### TASK DETAILS:
Copy exactly the lines of the data below that run from the line holding "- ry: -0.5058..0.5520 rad" through the line holding "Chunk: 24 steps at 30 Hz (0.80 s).", both ends included.

### DATA PROVIDED:
-----
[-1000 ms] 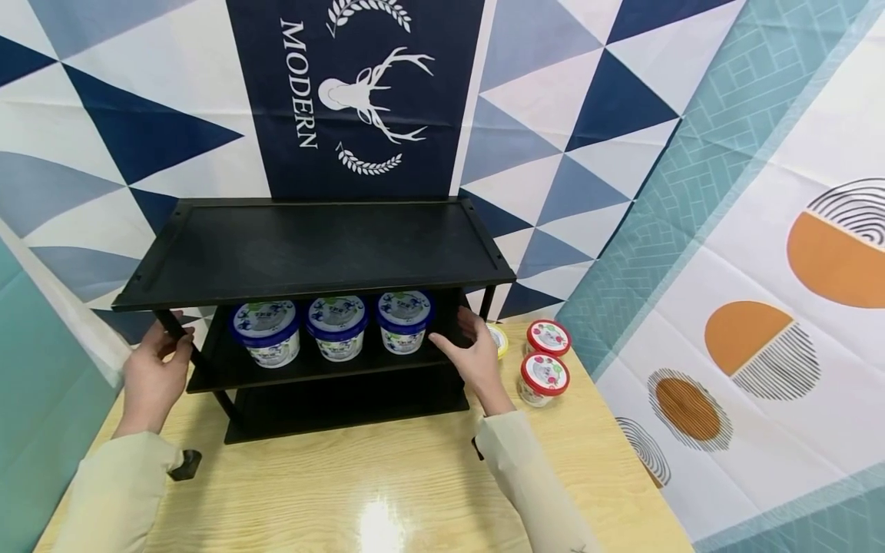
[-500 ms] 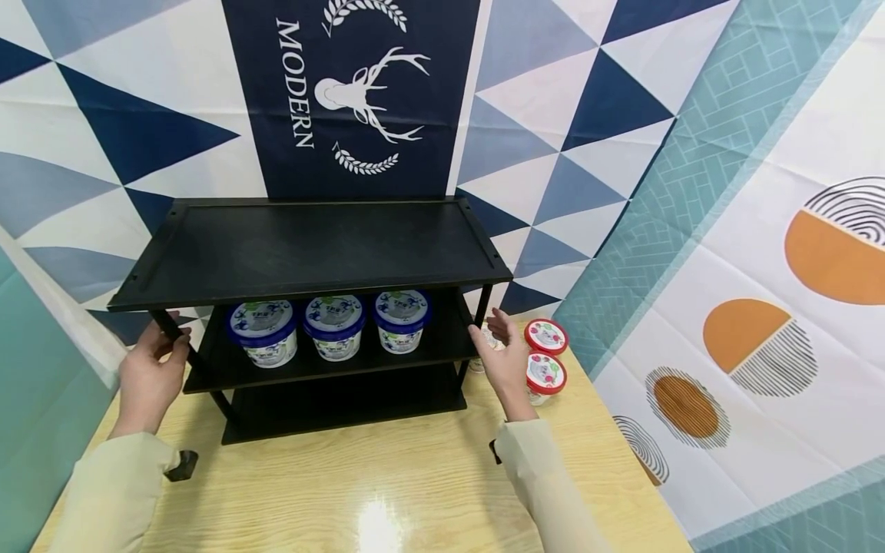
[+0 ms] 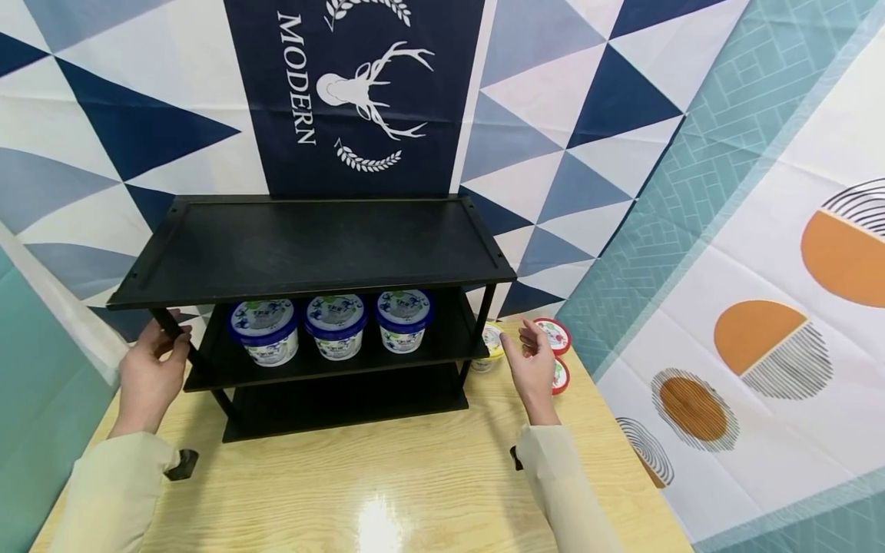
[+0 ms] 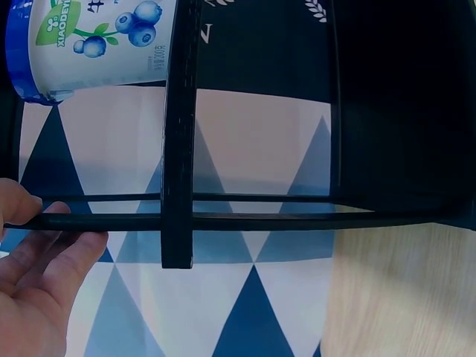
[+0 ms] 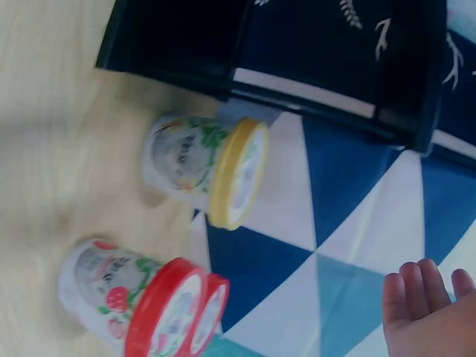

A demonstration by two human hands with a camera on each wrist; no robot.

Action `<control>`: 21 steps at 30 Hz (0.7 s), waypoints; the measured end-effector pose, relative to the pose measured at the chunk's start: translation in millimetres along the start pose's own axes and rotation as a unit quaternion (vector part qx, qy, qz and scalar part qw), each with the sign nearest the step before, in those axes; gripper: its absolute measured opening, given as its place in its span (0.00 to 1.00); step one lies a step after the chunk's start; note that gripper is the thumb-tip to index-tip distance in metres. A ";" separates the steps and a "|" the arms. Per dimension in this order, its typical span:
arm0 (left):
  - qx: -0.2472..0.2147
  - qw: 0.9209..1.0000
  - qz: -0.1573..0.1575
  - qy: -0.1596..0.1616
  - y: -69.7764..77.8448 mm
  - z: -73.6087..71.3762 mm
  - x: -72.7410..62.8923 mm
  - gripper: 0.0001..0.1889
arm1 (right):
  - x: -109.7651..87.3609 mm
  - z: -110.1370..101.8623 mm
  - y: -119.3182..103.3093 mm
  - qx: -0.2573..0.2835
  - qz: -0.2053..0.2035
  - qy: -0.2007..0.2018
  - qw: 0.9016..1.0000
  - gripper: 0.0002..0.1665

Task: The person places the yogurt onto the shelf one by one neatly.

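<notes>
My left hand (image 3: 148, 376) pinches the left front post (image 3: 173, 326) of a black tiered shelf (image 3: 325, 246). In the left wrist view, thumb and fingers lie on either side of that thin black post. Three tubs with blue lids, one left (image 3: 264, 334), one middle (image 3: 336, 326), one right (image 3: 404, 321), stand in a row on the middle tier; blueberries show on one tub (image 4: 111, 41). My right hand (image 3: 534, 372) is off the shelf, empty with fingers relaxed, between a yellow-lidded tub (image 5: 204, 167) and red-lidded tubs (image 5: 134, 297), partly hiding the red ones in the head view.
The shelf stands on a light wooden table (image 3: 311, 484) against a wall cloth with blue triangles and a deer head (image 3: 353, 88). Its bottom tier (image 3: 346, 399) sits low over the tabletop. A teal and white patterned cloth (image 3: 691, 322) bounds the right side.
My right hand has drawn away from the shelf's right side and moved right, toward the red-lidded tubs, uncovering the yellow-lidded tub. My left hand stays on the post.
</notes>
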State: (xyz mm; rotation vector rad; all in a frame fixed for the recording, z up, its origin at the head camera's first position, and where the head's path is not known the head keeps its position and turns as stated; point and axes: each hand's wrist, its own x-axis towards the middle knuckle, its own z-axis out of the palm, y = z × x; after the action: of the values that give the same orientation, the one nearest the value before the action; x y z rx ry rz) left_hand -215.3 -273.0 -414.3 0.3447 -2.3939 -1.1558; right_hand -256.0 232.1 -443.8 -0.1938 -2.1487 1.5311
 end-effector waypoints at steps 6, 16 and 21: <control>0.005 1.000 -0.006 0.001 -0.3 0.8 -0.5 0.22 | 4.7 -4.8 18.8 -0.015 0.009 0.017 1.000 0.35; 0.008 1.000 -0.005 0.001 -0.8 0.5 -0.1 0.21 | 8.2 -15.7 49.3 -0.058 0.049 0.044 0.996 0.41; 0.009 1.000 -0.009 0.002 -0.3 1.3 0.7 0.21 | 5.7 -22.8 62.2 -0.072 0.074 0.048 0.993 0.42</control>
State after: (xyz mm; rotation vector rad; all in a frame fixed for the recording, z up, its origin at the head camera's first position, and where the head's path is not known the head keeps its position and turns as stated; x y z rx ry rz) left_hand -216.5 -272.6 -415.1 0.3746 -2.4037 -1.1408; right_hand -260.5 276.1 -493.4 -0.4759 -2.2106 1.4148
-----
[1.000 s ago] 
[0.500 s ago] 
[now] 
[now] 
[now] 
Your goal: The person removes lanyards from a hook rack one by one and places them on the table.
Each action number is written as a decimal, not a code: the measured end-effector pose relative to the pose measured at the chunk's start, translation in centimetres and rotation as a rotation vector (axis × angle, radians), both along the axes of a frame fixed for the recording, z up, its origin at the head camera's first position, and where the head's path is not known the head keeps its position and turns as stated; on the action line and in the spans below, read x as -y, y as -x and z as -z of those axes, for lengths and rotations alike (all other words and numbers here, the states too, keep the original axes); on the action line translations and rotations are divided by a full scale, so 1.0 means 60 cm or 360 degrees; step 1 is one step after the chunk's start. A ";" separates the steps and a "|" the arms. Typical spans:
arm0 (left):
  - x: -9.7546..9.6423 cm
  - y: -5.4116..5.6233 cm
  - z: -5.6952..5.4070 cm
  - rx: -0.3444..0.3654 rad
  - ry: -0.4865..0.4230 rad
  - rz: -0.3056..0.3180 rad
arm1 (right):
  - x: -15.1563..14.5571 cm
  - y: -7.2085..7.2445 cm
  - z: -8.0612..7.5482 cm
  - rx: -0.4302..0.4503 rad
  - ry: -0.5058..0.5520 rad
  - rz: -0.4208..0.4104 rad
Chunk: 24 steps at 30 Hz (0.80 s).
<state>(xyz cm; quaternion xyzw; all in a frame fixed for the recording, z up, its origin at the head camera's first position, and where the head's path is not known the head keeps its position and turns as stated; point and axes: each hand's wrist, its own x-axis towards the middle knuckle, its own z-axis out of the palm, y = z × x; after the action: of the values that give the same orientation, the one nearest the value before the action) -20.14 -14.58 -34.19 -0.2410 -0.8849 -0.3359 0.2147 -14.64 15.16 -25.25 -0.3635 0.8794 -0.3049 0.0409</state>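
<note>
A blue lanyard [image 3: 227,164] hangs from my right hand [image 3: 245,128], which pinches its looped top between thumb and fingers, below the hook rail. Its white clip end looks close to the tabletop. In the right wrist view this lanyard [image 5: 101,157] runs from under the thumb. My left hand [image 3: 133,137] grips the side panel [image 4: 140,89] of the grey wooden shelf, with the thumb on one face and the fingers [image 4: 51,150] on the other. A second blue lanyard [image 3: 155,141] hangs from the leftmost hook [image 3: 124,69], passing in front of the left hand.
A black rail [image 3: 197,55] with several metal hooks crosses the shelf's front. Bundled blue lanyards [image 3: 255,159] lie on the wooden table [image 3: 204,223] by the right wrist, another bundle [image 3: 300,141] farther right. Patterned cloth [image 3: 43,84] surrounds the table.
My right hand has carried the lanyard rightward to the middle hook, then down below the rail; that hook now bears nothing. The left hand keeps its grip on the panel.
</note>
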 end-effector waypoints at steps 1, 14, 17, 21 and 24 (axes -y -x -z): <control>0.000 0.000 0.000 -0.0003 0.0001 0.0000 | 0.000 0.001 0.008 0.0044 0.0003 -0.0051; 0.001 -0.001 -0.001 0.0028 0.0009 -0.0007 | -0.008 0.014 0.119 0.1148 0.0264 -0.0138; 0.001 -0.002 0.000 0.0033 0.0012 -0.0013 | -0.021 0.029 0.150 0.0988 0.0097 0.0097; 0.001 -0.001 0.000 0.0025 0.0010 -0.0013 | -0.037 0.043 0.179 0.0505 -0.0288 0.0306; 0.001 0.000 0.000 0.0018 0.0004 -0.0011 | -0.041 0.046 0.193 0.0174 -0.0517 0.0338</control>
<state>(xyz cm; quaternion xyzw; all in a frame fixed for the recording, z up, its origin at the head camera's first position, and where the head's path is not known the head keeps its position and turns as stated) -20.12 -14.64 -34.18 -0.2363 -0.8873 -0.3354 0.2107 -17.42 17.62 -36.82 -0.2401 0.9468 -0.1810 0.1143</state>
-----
### EXERCISE RESULT:
  - ry: -0.5058..0.5520 rad
  - rz: -0.4208..0.4104 rad
Chunk: 24 steps at 30 Hz (0.80 s).

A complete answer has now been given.